Export zip of multiple csv files in Django

Exporting files is a frequently happen feature where the user could get their data out. 

Today, I will try to export the data to a zip file within multiple CSV files.

(Image by Tayeb MEZAHDIA from Pixabay)

Application Models

Assume we have the simplest libraries system where a book could belong to many libraries. 

The models like this:

class Library(models.Model):
    name = models.TextField()


class Book(models.Model):
    title = models.TextField()
    libraries = models.ManyToManyField(
        null=True,
        blank=True,
        to='Library',
        related_name='books'
    )

What we trying to do here is export a zip file, which includes many CSV files where each one presentation for a library, show a list of books in that library.

Make the view to get export zip file

As usual, to create an API for download, we write a view allowing the GET method only. 

import csv
import io
import zipfile
from wsgiref.util import FileWrapper
from django.http import StreamingHttpResponse
from rest_framework.views import APIView

class ExportZip(APIView):
    def get(self):
        csv_datas = self.build_multiple_csv_files()
        
        temp_file = io.BytesIO()
        with zipfile.ZipFile(
             temp_file, "w", zipfile.ZIP_DEFLATED
        ) as temp_file_opened:
            # add csv files each library
            for data in csv_datas:
                data["csv_file"].seek(0)
                temp_file_opened.writestr(
                    f"library_{data['library_name']}.csv",
                    data["csv_file"].getvalue()
                )

        temp_file.seek(0)
        
        # put them to streaming content response 
        # within zip content_type
        response = StreamingHttpResponse(
            FileWrapper(temp_file),
            content_type="application/zip",
        )

        response['Content-Disposition'] = 'attachment;filename=Libraries.zip'
        return response

    def build_multiple_csv_files(self):
        csv_files = []
        return csv_files

In the above view, we use the zipfile module, which is a Python Standard Library for Data Compressing and Archiving. 

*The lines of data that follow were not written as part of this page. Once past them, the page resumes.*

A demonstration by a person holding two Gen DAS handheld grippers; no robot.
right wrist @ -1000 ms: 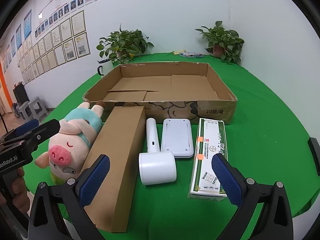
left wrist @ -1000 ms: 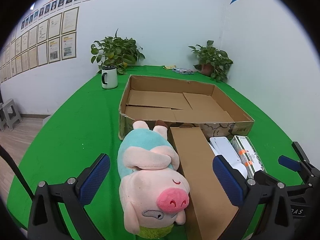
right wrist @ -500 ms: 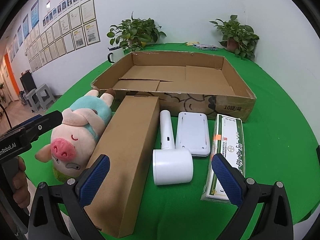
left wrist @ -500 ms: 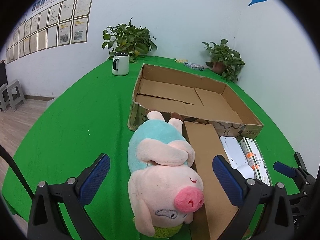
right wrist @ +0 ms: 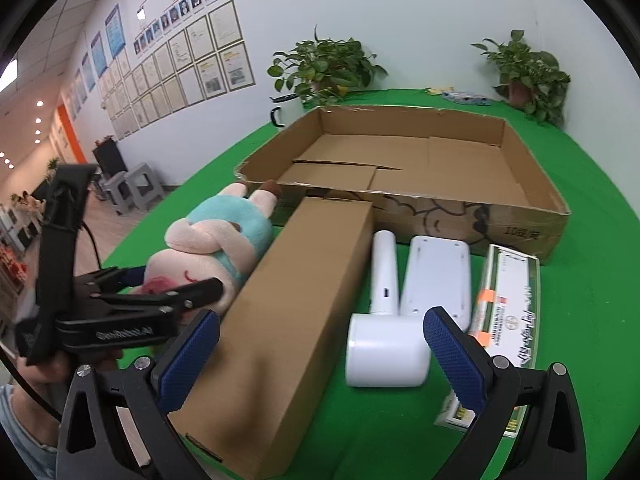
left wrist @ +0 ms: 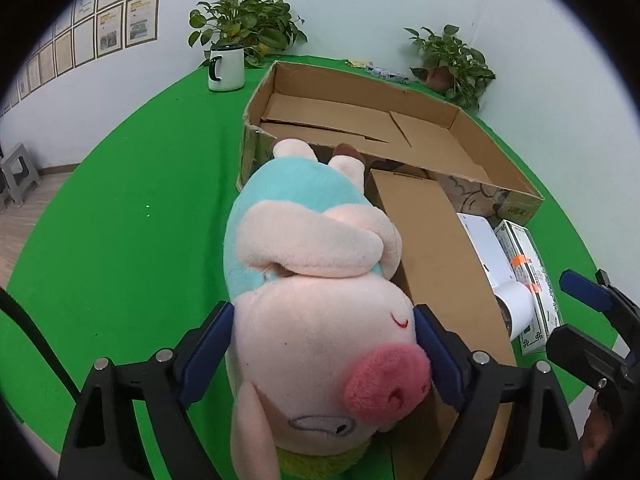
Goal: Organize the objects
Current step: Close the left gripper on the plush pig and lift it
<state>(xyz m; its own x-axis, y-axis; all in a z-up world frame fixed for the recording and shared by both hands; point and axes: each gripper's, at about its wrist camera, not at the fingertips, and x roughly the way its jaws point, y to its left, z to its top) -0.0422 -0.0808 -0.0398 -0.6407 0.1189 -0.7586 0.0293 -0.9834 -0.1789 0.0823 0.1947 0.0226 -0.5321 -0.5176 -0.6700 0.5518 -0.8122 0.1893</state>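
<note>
Here, left tool point(left wrist: 324, 354) level, clamped on plush pig point(left wrist: 316, 280) head, right tool point(right wrist: 320, 350) spread, angled down.

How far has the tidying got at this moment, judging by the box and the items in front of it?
Nothing is packed: the open cardboard tray holds no items. In hand: the left gripper is shut on the plush pig, which lies on the table. Left: the long brown carton, white hair dryer, flat white device and green-and-white box. The right gripper is open above the dryer.
</note>
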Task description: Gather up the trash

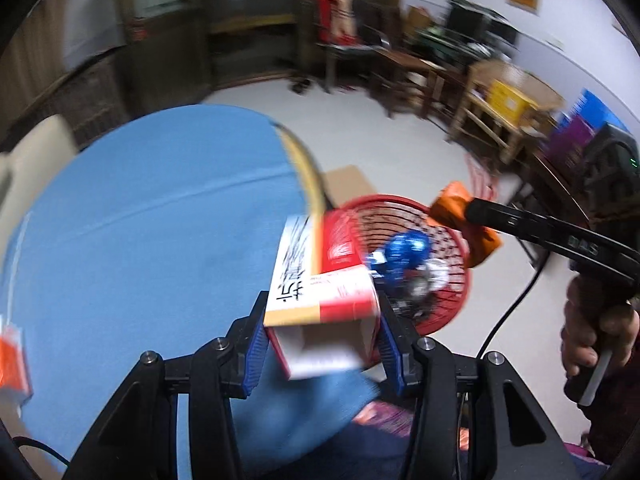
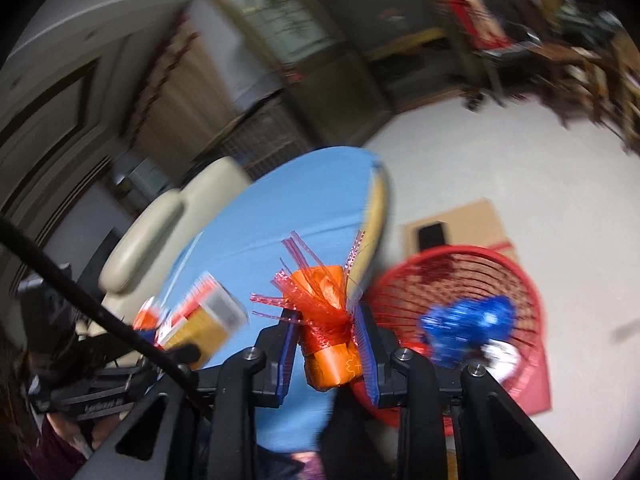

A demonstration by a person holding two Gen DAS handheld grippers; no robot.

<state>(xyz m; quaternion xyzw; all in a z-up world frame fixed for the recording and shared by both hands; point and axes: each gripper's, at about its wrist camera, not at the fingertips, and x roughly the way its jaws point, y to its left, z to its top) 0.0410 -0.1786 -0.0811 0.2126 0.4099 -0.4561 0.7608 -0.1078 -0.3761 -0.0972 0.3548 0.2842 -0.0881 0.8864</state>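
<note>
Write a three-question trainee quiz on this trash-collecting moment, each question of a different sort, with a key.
1. True or false: the left gripper is shut on a red and white carton.
2. Multiple choice: what does the right gripper hold? A) a blue foil wrapper B) an orange packet tied with red ribbon C) nothing
3. Fill in: the blue foil wrapper already lies in the red ____.

Key:
1. True; its blue pads press both sides of the carton.
2. B; the orange packet sits between its fingers.
3. basket; the red wire basket stands on the floor beside the blue table.
</note>
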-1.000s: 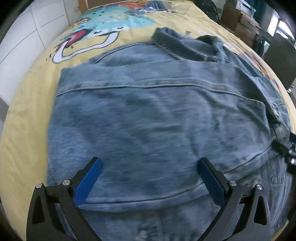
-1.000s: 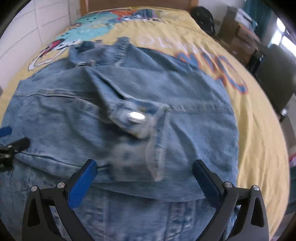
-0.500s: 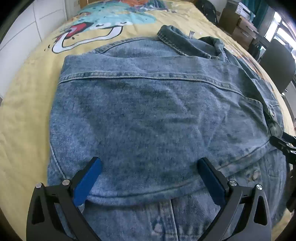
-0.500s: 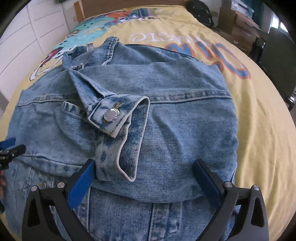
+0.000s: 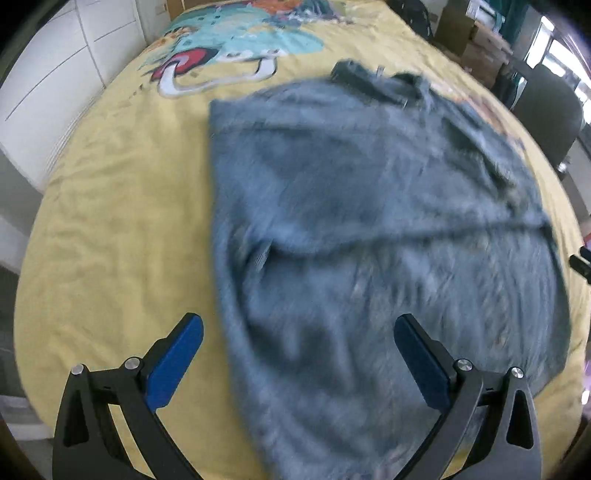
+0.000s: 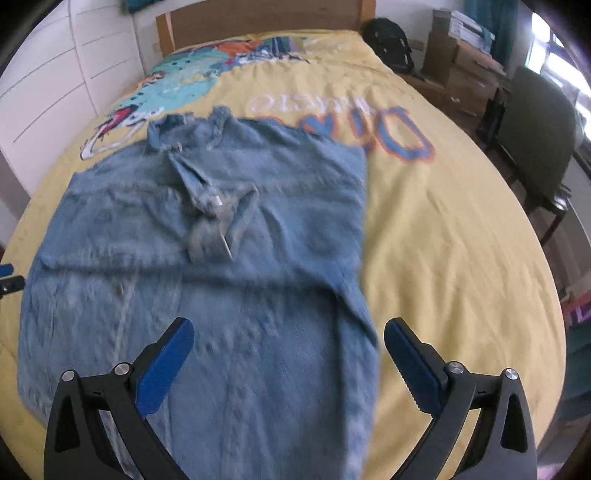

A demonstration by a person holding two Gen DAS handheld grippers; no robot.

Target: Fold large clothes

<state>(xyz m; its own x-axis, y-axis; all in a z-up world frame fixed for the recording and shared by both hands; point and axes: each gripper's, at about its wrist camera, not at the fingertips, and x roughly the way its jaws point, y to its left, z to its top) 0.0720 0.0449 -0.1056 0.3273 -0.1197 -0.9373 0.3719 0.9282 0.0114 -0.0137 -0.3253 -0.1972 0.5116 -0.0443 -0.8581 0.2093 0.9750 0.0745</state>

zipfile.ZipFile allow us to open a zip file for writing to it, where the file can be a file-like object, specific in this case is temp_file is a binary I/O as temp_file_opened.

class zipfile.ZipFile(
    file, mode='r', compression=ZIP_STORED, 
    allowZip64=True, compresslevel=None, 
    *, strict_timestamps=True
)

We open it in a context manager by the “with” statement then could make sure our zip is closed after the with statement’s suite is finished – even if an exception occurs. 

temp_file = io.BytesIO()
with zipfile.ZipFile(
    temp_file, "w", zipfile.ZIP_DEFLATED
) as temp_file_opened:
    # write to zip file

Inside the context manager, we write CSV content file to the zip temp_file_opened, by method writestr

ZipFile.writestr(
    zinfo_or_arcname, data, 
    compress_type=None, compresslevel=None
)

At here we put two required parameters is the zinfo_or_arcname and data

temp_file_opened.writestr(
    f"File_library_{file['lib']}.csv",
    file["csv_file"].getvalue()
)

After done on writing multiple CSV files, we seek the zip file by seek then using FileWrapper to convert the file-like objects to an iterator before returning them in the StreamingHttpResponse.

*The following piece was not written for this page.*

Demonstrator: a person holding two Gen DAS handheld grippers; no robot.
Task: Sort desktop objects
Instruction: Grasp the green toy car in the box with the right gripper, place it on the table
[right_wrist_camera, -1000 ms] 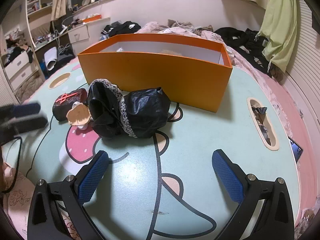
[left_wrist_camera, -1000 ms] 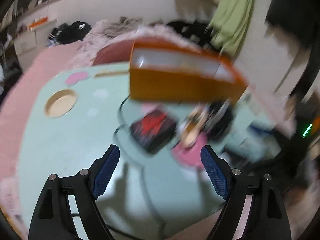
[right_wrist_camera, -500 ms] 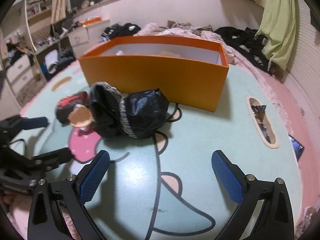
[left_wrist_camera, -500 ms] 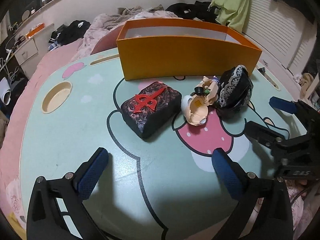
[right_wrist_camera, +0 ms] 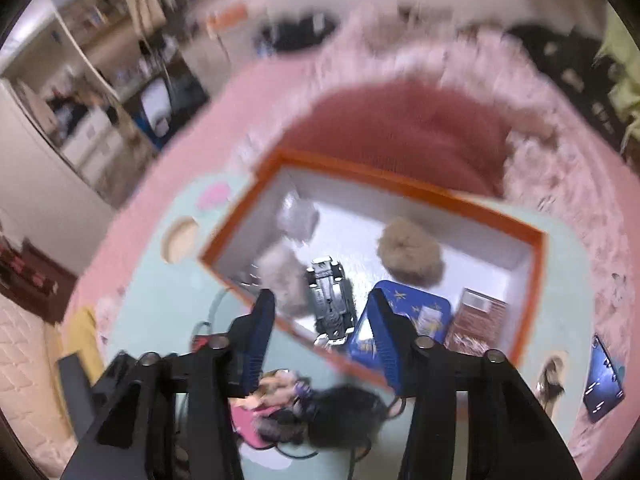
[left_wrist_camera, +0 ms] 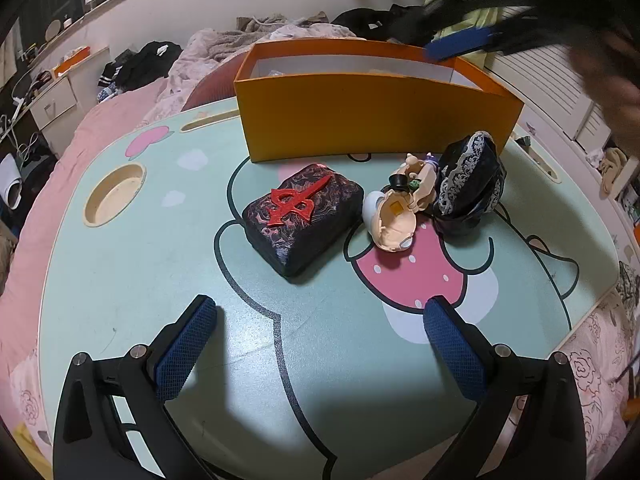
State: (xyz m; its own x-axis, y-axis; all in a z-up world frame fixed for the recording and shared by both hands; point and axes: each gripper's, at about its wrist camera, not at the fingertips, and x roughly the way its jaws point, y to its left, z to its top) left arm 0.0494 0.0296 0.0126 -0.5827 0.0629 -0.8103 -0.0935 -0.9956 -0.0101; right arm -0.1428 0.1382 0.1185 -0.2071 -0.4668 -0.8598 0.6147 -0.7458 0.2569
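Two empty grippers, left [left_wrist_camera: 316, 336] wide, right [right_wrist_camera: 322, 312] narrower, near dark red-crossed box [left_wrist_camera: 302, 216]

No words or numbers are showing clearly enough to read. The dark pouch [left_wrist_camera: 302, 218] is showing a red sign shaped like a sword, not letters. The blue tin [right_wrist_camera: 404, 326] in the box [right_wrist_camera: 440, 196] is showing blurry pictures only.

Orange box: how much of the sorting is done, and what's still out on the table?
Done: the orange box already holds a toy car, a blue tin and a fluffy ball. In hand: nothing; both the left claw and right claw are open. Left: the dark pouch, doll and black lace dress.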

At this point, we could download an empty “Libraries.zip” file.

Build list of csv files

As you can see we prepare a method named “build_multiple_csv_files” which returns the empty list above. At this step, we will put the code to this function to build a list of CSV files.

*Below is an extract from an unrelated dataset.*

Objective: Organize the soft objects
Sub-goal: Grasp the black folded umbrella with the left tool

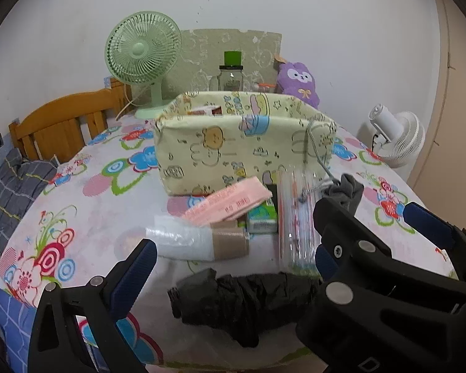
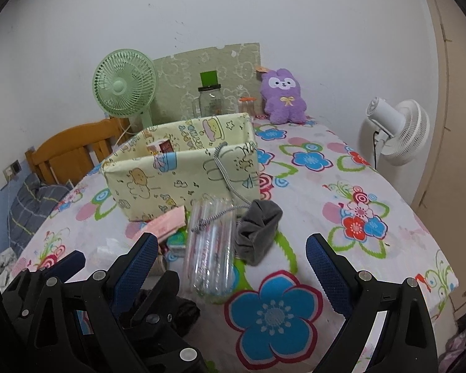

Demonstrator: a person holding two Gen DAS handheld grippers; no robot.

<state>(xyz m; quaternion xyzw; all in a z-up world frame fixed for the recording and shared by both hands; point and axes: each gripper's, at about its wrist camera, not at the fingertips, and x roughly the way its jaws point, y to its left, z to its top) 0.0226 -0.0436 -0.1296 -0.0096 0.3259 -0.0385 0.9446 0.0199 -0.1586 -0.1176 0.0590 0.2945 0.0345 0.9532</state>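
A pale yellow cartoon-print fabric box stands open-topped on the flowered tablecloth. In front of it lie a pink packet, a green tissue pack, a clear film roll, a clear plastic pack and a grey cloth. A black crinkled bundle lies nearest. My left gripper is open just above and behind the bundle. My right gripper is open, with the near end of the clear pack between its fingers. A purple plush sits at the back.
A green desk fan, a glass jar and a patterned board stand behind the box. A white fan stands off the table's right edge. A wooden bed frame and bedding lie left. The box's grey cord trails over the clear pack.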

class ExportLibraries(APIView):
    header_data = {
        "name": "Name",
        "library": "Library Name"
    }
    
    def get(self):
        ...
        return response

    def build_multiple_csv_files(self, libraries, books):
        csv_files = []
        
        for library in libraries.iterator():
            mem_file = io.StringIO()
            writer = csv.DictWriter(
                mem_file, fieldnames=self.header_data.keys()
            )
            writer.writerow(self.header_data)
            
            books_in_library = books.filter(libraries__in=[library.id])
            for book in books_in_library:
                book_row = self.build_book_row(book, library)
                writer.writerow(book_row)
            
            mem_file.seek(0)
            
            csv_files.append({
                "library_name": library.name,
                "csv_file": mem_file
            })
            
        return csv_files
    
    def build_book_row(self, book, library):
        row = self.header_data.copy()
        
        row["name"] = book.name
        row["library"] = library.name
        
        return row

Look at the above code, we go all libraries then build each CSV file by init a writer from csv.DictWriter() with the header_data’s keys, the header_data could be like this:

    header_data = {
        "name": "Book Name",
        "library": "Library Name"
    }

After that, add the header to the writer, then use a loop to add all book row by row to the writer by call method .write_row() 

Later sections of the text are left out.